EXERCISE INSTRUCTIONS – When you reach the line that contains "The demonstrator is" in the data below, start reproducing lines exactly, and stop after the line that contains "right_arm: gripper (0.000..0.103".

INFORMATION PROVIDED –
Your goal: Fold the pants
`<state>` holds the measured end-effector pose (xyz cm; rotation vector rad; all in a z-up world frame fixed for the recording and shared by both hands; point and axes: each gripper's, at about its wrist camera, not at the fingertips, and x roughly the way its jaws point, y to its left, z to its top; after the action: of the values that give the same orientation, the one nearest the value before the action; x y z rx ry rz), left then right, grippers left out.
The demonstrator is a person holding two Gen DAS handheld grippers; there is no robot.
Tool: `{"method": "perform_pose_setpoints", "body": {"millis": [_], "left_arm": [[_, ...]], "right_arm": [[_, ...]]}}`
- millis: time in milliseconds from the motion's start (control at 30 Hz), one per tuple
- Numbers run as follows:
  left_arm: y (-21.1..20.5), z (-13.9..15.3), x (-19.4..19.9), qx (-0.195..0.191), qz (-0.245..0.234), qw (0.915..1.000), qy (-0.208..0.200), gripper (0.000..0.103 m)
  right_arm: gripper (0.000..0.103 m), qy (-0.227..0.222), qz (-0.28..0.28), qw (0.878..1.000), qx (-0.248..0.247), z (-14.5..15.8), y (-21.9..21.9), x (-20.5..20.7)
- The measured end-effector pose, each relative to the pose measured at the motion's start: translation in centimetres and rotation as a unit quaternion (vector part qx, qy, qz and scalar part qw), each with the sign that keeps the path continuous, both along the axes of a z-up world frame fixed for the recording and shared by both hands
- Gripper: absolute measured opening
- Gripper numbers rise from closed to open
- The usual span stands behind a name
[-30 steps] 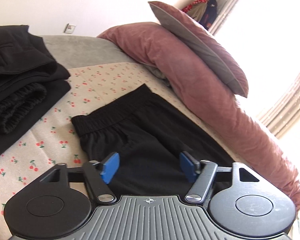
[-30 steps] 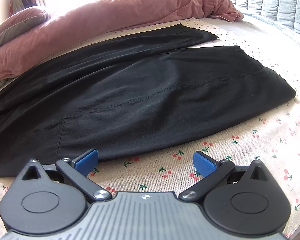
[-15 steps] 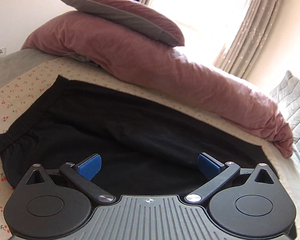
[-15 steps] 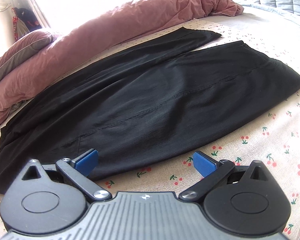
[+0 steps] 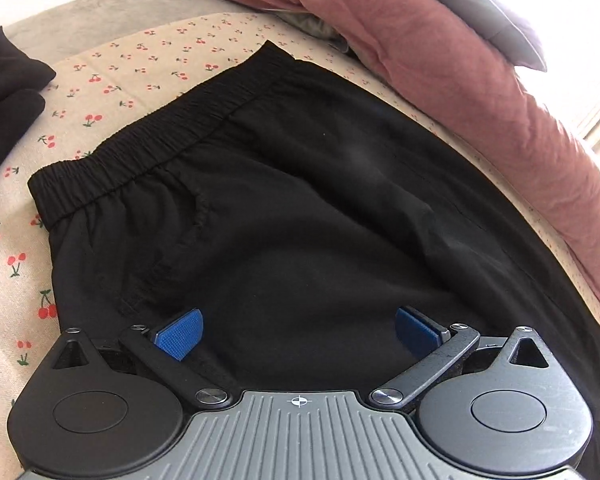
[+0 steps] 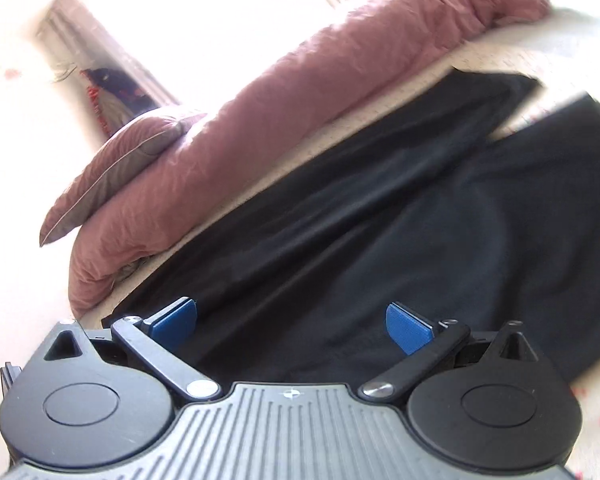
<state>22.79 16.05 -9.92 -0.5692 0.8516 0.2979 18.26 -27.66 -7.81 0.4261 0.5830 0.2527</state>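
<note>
Black pants lie flat on a cherry-print bedsheet. Their gathered elastic waistband runs across the upper left of the left wrist view. My left gripper hovers over the hip area, wide open, nothing between its blue pads. The right wrist view is blurred; there the pants stretch away with two legs spread apart at the upper right. My right gripper is open above the black cloth, its blue pads gripping nothing.
A long dusty-pink duvet roll borders the far side of the pants, with a pink-grey pillow on it. Other black clothes are piled at the left edge. Curtains and a bright window stand behind.
The left gripper opened wider, swung over the pants, then dropped closer to the waistband area. The right gripper rose and tilted up from the pants' near edge toward the duvet; its view blurred.
</note>
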Motion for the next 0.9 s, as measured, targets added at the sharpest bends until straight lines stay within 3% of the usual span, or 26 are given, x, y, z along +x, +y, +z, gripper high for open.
{"method": "perform_pose_setpoints", "body": {"millis": [100,167,267,300,367,433,467,600,700,833,867,900], "left_arm": [[-0.2,-0.2,0.2,0.014,-0.006,0.9999,-0.001,0.103],[-0.6,-0.5,0.4,0.029,-0.015,0.9995,0.005,0.103],[-1.3,-0.6,0.5,0.053,-0.029,0.9982,0.008,0.103],[-1.4,-0.7,0.7,0.062,-0.032,0.9976,0.008,0.103],[-1.5,-0.8,0.9,0.075,-0.029,0.9967,0.010,0.103],[-1.5,-0.9,1.0,0.076,-0.016,0.9969,0.008,0.103],[-1.4,-0.9,0.9,0.072,-0.008,0.9973,0.006,0.103],[-1.3,-1.0,1.0,0.074,-0.006,0.9972,0.004,0.103],[-1.3,-1.1,0.9,0.080,-0.017,0.9966,0.002,0.103],[-1.4,-1.2,0.9,0.086,-0.018,0.9962,0.002,0.103],[-1.6,-1.2,0.9,0.091,-0.018,0.9957,0.004,0.103],[-1.8,-1.3,0.9,0.096,-0.019,0.9952,0.005,0.103]], "right_arm": [[0.098,-0.005,0.056,0.991,-0.120,1.5,5.9,8.4],[0.098,0.018,0.051,0.990,-0.133,1.2,8.6,14.1],[0.098,0.040,0.090,0.985,-0.142,0.0,13.0,22.5],[0.098,0.035,0.109,0.977,-0.179,-0.5,14.8,24.7],[0.097,0.012,0.146,0.948,-0.284,-2.0,18.5,28.0],[0.091,0.008,0.183,0.925,-0.333,-3.3,20.6,30.6],[0.086,0.015,0.193,0.923,-0.332,-3.6,20.9,31.6],[0.085,0.044,0.235,0.921,-0.307,-4.3,21.2,35.7],[0.087,0.067,0.262,0.900,-0.341,-5.8,22.7,37.3],[0.087,0.071,0.292,0.904,-0.303,-6.5,22.4,37.7],[0.081,0.070,0.300,0.903,-0.300,-6.5,22.3,37.6],[0.063,0.064,0.315,0.900,-0.294,-6.3,22.2,37.3]]}}
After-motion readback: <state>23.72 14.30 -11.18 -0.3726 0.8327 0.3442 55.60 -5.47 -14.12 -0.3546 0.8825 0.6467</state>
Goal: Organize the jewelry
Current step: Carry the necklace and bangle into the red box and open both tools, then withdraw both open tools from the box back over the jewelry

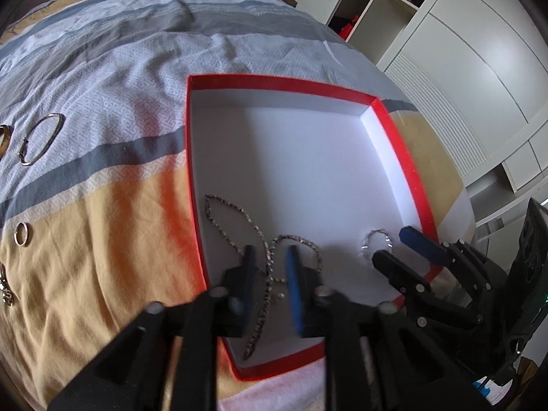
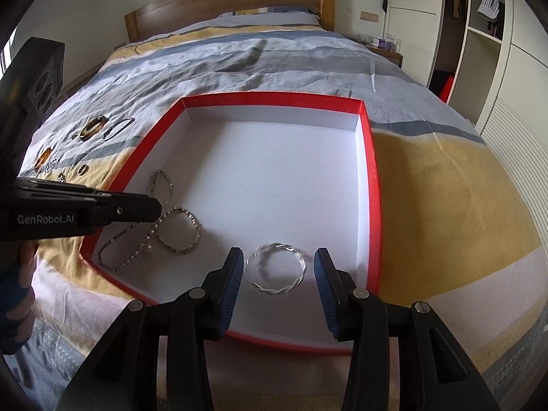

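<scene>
Both my grippers spread over the red box

My right gripper (image 2: 279, 275) fingers straddle the flat silver bangle (image 2: 275, 268); my left gripper (image 1: 270, 267) hangs spread over the chain necklace (image 2: 161, 226), strung along the red box (image 2: 373, 185) near-left wall, on the bed (image 2: 445, 188).

Both grippers hung open, side by side

The left gripper (image 1: 270, 267) pointed forward and down with its blue-padded fingers (image 1: 294, 284) spread apart, nothing pinched between them. The right gripper (image 2: 279, 274) sat just to its right, jaws held wider, pads (image 2: 323, 284) clear on either side. In the right wrist view a hand (image 2: 17, 304) in a dark blue glove showed at the left edge, behind the left gripper's body
</scene>
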### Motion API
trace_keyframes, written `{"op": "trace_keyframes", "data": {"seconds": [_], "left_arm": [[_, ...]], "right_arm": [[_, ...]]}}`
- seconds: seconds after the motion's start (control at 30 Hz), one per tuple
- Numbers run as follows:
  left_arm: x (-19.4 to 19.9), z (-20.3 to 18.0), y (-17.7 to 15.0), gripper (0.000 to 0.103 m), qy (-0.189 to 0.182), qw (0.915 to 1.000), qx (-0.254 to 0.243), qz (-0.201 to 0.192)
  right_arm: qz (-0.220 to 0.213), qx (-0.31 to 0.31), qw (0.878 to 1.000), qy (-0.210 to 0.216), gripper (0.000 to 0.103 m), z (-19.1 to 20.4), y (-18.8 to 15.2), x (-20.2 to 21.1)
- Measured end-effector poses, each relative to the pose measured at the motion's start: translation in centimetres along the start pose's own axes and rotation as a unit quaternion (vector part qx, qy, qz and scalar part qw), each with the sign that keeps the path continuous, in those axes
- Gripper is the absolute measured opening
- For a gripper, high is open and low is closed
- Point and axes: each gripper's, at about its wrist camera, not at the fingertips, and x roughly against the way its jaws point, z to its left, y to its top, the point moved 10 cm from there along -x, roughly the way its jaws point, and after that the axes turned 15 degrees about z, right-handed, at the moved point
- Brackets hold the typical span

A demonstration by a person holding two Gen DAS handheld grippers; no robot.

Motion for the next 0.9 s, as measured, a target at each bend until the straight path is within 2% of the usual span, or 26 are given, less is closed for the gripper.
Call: {"op": "trace_keyframes", "data": {"seconds": [0.3, 0.47, 0.67, 0.9], "left_arm": [[4.3, -1.9, -1.9, 0.031, -0.008, 0.9994, -0.021, -0.026], [7.3, -2.0, -4.3, 0.031, 0.02, 0.9983, -0.032, -0.045], [10.6, 0.4, -8.1, 0.032, 0.052, 0.9972, -0.016, -0.051], [14.2, 5.8, -12.7, 0.036, 0.064, 0.9944, 0.048, -0.069]], "right_arm": [[-0.028, -0.038, 0.999, -0.002, 0.047, -1.1, -1.8, 4.8], [-0.048, -0.046, 0.998, -0.002, 0.048, -0.6, -2.5, 7.9], [-0.065, -0.041, 0.997, 0.008, 0.049, 1.9, -3.1, 11.1], [-0.079, -0.019, 0.996, 0.023, 0.05, 5.9, -4.3, 14.1]]}}
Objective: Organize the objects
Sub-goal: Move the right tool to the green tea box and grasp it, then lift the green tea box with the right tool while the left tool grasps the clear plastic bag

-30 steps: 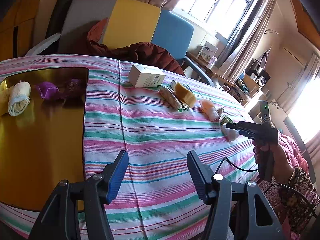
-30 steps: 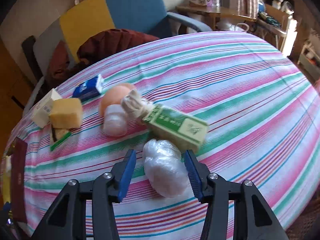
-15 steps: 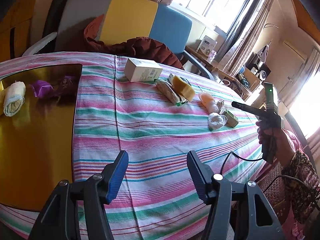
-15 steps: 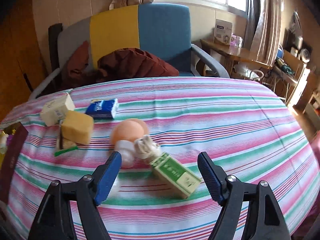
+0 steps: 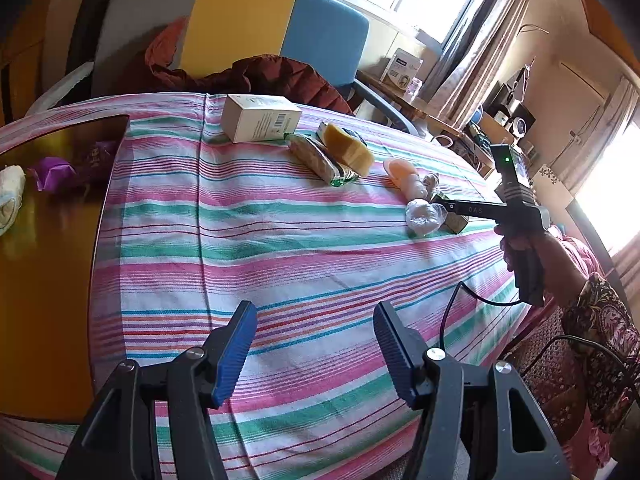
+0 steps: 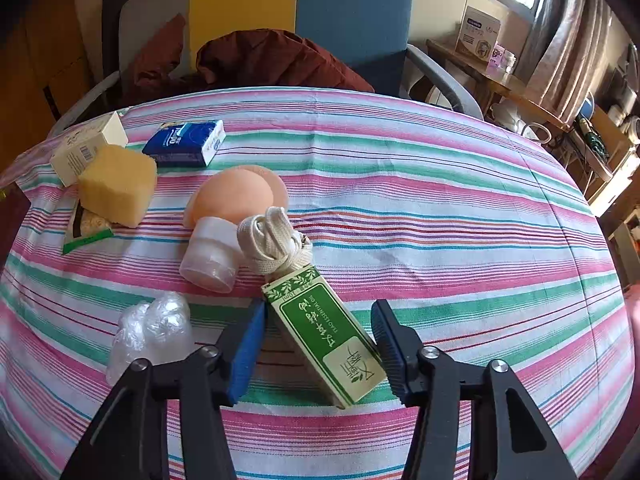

SOLUTION TO THIS TASK –
The demonstrator is a person holding two Gen DAS handheld grippers; there is no robot.
Tool: `{"method": "perform_pose_setpoints", "body": {"millis": [_], "left_arm": [[_, ...]], "right_arm": [[_, ...]]}}`
- millis: time in milliseconds from the motion's start (control at 30 Hz), one per tuple
- Numbers run as follows:
  left_arm: y (-21.1..20.5), z (-13.9..15.3), x (-19.4..19.9), qx (-0.195..0.191), qz (-0.245..0.234), qw (0.915..1.000), qy (-0.208..0.200), gripper (0.000..0.103 m)
  right_arm: gripper (0.000..0.103 m), qy (-0.227..0.222), qz (-0.28..0.28), qw (0.878..1.000), qx (-0.248..0.247), z (-14.5..15.8), y (-21.9..21.9), x (-20.5..20.7)

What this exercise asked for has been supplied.